Her dazzling number of careers -- movie star, cabaret headliner, hit recording artist, Broadway performer -- may have been essentially a quest for an enlightened segment of American show business. And while other black multi-talented artists facing similar challenges -- Eartha Kitt and Jo Baker -- nurtured their careers via the much maturer sensibilities of Europe, Lena stayed home and managed with the America that she had been given.

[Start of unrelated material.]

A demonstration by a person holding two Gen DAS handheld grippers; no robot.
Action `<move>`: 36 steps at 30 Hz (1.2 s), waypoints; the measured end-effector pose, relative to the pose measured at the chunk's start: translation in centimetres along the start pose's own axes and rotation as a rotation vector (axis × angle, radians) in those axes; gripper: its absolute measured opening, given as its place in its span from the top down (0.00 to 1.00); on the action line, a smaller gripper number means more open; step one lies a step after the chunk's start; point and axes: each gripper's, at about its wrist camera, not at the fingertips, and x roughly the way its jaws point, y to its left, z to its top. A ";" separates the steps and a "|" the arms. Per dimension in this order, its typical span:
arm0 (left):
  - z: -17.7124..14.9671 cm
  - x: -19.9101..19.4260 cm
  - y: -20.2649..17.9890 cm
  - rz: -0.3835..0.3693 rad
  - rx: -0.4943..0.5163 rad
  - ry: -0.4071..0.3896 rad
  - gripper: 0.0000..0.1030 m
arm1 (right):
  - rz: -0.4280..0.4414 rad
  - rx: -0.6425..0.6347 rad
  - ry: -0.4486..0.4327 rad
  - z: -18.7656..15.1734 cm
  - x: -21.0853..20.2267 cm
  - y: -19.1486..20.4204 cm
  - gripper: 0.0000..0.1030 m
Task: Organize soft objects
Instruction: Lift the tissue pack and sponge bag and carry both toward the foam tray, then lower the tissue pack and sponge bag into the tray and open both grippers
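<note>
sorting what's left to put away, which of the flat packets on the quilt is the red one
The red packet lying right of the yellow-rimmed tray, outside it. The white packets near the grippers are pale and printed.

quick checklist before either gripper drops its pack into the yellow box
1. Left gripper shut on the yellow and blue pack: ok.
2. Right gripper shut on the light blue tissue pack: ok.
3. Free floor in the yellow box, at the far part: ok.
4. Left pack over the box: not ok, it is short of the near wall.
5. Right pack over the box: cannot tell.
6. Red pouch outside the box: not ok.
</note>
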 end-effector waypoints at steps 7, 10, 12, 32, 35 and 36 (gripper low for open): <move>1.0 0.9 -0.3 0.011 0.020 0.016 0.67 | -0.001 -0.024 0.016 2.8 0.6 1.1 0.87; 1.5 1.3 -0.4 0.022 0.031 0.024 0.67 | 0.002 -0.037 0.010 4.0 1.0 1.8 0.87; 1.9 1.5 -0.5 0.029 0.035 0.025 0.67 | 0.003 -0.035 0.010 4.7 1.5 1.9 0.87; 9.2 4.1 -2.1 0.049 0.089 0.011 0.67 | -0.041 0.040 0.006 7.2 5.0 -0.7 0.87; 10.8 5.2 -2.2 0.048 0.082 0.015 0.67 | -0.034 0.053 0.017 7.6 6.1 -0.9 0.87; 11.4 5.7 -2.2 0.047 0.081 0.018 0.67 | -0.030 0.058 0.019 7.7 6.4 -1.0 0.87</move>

Hollywood was thoroughly unenlightened, notwithstanding the milestone of Lena's being the first African-American to sign a long-term contract with a major studio. Although successful at avoiding subservient roles (through deft contract negotiations), her screentime was mostly spent in "Lena Horne, as herself" roles, typically as a cabaret singer being enjoyed by the protagonists as part of some evening entertainment. She accepted a career on the celluloid periphery for an astounding number of years (1938 to 1956) while simultaneously enjoying recording contracts and cabaret gigs; indeed, it's safe to say these two careers were decidedly symbiotic, the publicity of each being of great marketing value to the other.
Broadway was more enlightened, and even in the mid-1930s there were such things as truly-integrated casts playing in the major houses of the Theater District. The famous Mansfield theater (now the Brooks Atkinson) provides one example in 1934's short-lived Dance with your Gods, a "melodrama about voodooism" (as described by the New Yorker's reviewer) that boasted a huge cast including a few famous white actors... and that also just happened to be the Broadway debut of a very young Lena Horne.
Its dismal 9-perf run is apparently attributable to its being a latecomer to what had been a successful trend in entertainments involving the "orgiastic rites of religion-bound Negroes" (again, this is according to the New Yorker's Robert Benchley). In some ways, its failure might be considered a blessing, as the show was apparently based on overworked stereotypes as cringe-worthy as Carmen Miranda's fruit-loopy massacre of South Americana.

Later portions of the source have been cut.